From the first line to the last, output the material exactly.

— DATA FOR THIS EXERCISE —
----

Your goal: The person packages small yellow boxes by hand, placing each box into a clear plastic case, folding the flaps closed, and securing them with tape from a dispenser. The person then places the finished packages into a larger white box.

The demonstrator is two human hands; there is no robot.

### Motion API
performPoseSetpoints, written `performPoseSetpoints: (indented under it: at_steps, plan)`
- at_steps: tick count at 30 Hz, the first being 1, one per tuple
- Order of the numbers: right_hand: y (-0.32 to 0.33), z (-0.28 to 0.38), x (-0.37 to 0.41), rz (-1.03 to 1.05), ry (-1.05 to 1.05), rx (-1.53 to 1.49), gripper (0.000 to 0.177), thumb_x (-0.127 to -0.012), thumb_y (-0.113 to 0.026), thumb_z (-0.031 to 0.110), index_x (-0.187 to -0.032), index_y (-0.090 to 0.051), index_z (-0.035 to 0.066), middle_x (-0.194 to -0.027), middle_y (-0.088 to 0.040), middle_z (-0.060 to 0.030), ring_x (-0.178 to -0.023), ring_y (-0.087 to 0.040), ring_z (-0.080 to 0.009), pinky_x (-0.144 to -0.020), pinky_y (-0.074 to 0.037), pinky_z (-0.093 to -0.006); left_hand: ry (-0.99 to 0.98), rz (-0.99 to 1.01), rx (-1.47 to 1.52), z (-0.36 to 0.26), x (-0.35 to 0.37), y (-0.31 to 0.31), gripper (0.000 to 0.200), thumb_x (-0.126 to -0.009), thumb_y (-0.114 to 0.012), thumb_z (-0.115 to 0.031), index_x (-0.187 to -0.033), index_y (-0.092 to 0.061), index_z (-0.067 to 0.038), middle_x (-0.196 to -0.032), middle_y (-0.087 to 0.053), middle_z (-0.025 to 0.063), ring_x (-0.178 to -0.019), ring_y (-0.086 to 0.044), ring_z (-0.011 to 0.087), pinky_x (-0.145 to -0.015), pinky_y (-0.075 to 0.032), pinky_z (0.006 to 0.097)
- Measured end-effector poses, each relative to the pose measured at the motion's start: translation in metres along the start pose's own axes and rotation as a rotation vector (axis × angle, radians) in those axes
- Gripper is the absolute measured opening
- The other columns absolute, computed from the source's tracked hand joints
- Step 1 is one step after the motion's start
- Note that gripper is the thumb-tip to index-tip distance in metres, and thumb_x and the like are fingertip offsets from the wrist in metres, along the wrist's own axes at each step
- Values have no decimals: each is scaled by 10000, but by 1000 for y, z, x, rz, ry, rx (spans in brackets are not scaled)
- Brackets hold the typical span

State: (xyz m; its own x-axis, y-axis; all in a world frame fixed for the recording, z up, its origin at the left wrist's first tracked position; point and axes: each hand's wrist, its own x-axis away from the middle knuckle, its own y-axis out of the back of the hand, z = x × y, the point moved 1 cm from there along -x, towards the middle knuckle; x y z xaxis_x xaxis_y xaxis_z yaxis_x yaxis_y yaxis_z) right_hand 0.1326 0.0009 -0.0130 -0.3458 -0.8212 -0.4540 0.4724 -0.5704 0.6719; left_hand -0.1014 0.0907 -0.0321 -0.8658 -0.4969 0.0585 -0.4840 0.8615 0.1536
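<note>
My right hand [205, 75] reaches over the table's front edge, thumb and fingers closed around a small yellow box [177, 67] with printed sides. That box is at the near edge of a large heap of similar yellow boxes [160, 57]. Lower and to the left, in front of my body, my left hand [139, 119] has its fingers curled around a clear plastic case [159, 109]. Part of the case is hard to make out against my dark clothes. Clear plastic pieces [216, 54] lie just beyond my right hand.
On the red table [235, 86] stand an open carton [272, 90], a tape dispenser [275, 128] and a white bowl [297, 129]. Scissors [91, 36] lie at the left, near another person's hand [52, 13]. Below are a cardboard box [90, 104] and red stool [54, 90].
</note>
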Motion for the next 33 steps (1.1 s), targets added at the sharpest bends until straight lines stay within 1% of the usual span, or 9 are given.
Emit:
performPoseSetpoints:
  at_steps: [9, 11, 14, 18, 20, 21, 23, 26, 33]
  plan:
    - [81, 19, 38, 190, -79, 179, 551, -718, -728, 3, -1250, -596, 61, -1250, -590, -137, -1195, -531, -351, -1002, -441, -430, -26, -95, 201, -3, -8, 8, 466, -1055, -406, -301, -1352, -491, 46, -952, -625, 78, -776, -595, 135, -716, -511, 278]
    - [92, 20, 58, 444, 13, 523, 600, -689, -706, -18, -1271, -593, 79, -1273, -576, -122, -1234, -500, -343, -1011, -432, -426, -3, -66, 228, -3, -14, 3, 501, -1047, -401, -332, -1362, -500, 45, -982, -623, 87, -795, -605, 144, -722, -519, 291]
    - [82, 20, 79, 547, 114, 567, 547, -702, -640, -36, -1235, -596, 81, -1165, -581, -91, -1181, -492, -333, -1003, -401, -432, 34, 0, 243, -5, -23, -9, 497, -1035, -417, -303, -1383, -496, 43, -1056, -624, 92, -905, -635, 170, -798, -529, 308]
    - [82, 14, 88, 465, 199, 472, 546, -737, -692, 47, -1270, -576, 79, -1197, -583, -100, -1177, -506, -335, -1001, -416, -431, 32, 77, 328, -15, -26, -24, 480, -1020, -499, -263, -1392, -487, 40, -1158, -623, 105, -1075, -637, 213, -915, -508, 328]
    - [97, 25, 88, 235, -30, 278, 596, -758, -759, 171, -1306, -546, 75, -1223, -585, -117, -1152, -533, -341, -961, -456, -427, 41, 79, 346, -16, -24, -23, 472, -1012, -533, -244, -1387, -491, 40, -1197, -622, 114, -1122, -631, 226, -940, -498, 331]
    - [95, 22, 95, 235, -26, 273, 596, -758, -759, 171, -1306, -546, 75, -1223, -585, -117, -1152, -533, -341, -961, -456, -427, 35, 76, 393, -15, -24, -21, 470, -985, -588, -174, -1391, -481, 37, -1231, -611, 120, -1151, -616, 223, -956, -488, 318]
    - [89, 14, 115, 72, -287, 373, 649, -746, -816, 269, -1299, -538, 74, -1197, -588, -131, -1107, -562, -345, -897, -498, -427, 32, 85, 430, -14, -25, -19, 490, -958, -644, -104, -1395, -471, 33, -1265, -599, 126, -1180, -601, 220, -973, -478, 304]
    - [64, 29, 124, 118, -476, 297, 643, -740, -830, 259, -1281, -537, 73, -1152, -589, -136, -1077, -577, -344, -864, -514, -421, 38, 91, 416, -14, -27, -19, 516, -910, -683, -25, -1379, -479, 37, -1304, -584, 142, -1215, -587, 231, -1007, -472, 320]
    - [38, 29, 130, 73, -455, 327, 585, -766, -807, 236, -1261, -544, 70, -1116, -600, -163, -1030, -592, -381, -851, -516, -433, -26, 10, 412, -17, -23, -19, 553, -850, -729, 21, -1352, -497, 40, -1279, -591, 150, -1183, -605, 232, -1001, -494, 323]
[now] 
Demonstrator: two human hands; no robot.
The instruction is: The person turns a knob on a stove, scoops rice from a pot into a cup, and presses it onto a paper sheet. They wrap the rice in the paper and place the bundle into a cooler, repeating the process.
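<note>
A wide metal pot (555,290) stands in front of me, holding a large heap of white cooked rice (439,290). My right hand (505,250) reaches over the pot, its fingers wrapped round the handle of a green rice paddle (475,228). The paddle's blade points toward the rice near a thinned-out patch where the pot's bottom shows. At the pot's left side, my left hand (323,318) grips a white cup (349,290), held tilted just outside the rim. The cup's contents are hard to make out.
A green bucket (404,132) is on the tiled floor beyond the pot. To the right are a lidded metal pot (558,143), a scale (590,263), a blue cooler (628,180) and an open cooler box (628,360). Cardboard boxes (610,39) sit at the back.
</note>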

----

— TASK ANSWER —
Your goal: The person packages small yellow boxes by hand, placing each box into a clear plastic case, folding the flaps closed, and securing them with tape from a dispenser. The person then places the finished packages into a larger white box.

The demonstrator is two human hands; there is no robot.

### Motion API
performPoseSetpoints, written `performPoseSetpoints: (indented under it: at_steps, plan)`
- at_steps: tick count at 30 Hz, the first being 1, one per tuple
- Order of the numbers: right_hand: y (-0.32 to 0.33), z (-0.28 to 0.38), x (-0.37 to 0.41), rz (-1.03 to 1.05), ry (-1.05 to 1.05), rx (-1.53 to 1.49), gripper (0.000 to 0.177), thumb_x (-0.127 to -0.012), thumb_y (-0.113 to 0.026), thumb_z (-0.031 to 0.110), index_x (-0.187 to -0.032), index_y (-0.090 to 0.051), index_z (-0.035 to 0.066), middle_x (-0.194 to -0.027), middle_y (-0.088 to 0.040), middle_z (-0.060 to 0.030), ring_x (-0.178 to -0.023), ring_y (-0.087 to 0.040), ring_z (-0.080 to 0.009), pinky_x (-0.144 to -0.020), pinky_y (-0.074 to 0.037), pinky_z (-0.093 to -0.006); left_hand: ry (-0.99 to 0.98), rz (-0.99 to 1.01), rx (-1.47 to 1.52), z (-0.36 to 0.26), x (-0.35 to 0.37), y (-0.31 to 0.31), gripper (0.000 to 0.200), thumb_x (-0.126 to -0.009), thumb_y (-0.114 to 0.012), thumb_z (-0.115 to 0.031), index_x (-0.187 to -0.033), index_y (-0.092 to 0.061), index_z (-0.067 to 0.038), middle_x (-0.196 to -0.032), middle_y (-0.087 to 0.053), middle_z (-0.025 to 0.063), ring_x (-0.178 to -0.019), ring_y (-0.086 to 0.044), ring_z (-0.011 to 0.087), pinky_x (-0.145 to -0.015), pinky_y (-0.075 to 0.032), pinky_z (0.006 to 0.097)
- Measured end-effector poses, each relative to the pose measured at the motion's start: translation in metres along the start pose's own axes and rotation as a rotation vector (axis × angle, radians) in those axes
- Gripper is the absolute measured opening
- The other columns absolute, computed from the source's tracked hand joints
- Step 1 is one step after the motion's start
- Note that gripper is the thumb-tip to index-tip distance in metres, and thumb_x and the like are fingertip offsets from the wrist in metres, along the wrist's own axes at each step
- Values have no decimals: each is scaled by 10000, but by 1000 for y, z, x, rz, ry, rx (spans in brackets are not scaled)
- Brackets hold the typical span

State: (xyz m; its own x-axis, y-axis; all in a world frame fixed for the recording, z up, its origin at the left wrist's first tracked position; point and axes: each hand's wrist, its own x-axis away from the middle knuckle, its own y-axis out of the back of the hand, z = x × y, the point moved 1 cm from there along -x, towards the middle knuckle; x y z xaxis_x xaxis_y xaxis_z yaxis_x yaxis_y yaxis_z) right_hand 0.1326 0.0009 -0.0130 -0.3458 -0.8212 -0.4540 0.4724 -0.5704 0.6719; left_hand -0.1014 0.0907 -0.0321 -0.8658 -0.4969 0.0585 -0.4840 0.8615 0.1536
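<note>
My right hand [205, 75] reaches over the table's front edge, thumb and fingers closed around a small yellow box [177, 67] with printed sides. That box is at the near edge of a large heap of similar yellow boxes [160, 57]. Lower and to the left, in front of my body, my left hand [139, 119] has its fingers curled around a clear plastic case [159, 109]. Part of the case is hard to make out against my dark clothes. Clear plastic pieces [216, 54] lie just beyond my right hand.
On the red table [235, 86] stand an open carton [272, 90], a tape dispenser [275, 128] and a white bowl [297, 129]. Scissors [91, 36] lie at the left, near another person's hand [52, 13]. Below are a cardboard box [90, 104] and red stool [54, 90].
</note>
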Motion for the next 33 steps (1.1 s), targets added at the sharpest bends until straight lines stay within 1% of the usual span, or 9 are given.
Emit:
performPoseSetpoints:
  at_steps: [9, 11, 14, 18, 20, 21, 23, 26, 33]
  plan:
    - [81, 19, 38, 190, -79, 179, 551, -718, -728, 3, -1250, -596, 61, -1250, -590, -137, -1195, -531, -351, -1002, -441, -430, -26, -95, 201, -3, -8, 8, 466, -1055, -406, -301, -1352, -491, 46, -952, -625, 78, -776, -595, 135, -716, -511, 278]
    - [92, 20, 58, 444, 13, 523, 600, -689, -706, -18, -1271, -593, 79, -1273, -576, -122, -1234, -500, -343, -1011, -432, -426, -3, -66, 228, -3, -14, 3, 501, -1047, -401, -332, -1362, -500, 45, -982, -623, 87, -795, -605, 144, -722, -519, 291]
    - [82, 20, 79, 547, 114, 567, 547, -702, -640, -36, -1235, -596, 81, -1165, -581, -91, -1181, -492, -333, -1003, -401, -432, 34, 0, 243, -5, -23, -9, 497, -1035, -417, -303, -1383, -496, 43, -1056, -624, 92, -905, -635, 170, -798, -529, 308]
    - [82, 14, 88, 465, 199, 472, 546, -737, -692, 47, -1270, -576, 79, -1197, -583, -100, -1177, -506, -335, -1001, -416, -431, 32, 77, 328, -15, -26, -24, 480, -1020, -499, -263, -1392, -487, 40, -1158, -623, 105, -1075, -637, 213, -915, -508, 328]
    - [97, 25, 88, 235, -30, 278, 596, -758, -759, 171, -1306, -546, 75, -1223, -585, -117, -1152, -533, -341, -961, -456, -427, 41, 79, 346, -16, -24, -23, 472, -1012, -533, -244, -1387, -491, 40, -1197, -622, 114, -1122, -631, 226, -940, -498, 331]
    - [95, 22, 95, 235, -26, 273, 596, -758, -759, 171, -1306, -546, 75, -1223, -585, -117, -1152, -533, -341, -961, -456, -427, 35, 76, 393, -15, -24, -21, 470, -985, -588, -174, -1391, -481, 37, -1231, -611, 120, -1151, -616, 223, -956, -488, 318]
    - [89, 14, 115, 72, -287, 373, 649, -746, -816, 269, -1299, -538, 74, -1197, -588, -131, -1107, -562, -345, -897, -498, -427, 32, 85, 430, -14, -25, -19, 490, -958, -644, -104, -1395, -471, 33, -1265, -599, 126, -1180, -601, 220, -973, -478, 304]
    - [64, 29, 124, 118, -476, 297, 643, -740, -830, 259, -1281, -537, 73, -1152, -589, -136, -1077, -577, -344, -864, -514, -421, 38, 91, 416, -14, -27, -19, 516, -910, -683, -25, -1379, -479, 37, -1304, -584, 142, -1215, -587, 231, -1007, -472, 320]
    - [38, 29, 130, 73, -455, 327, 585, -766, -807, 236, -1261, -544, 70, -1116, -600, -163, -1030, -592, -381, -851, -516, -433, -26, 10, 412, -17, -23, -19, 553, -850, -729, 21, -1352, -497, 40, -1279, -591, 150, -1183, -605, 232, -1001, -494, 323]
[now] 
Demonstrator: two human hands; no robot.
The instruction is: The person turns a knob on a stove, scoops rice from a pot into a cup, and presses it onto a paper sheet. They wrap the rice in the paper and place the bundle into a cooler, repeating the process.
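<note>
A wide metal pot (555,290) stands in front of me, holding a large heap of white cooked rice (439,290). My right hand (505,250) reaches over the pot, its fingers wrapped round the handle of a green rice paddle (475,228). The paddle's blade points toward the rice near a thinned-out patch where the pot's bottom shows. At the pot's left side, my left hand (323,318) grips a white cup (349,290), held tilted just outside the rim. The cup's contents are hard to make out.
A green bucket (404,132) is on the tiled floor beyond the pot. To the right are a lidded metal pot (558,143), a scale (590,263), a blue cooler (628,180) and an open cooler box (628,360). Cardboard boxes (610,39) sit at the back.
</note>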

Output is complete for this exercise.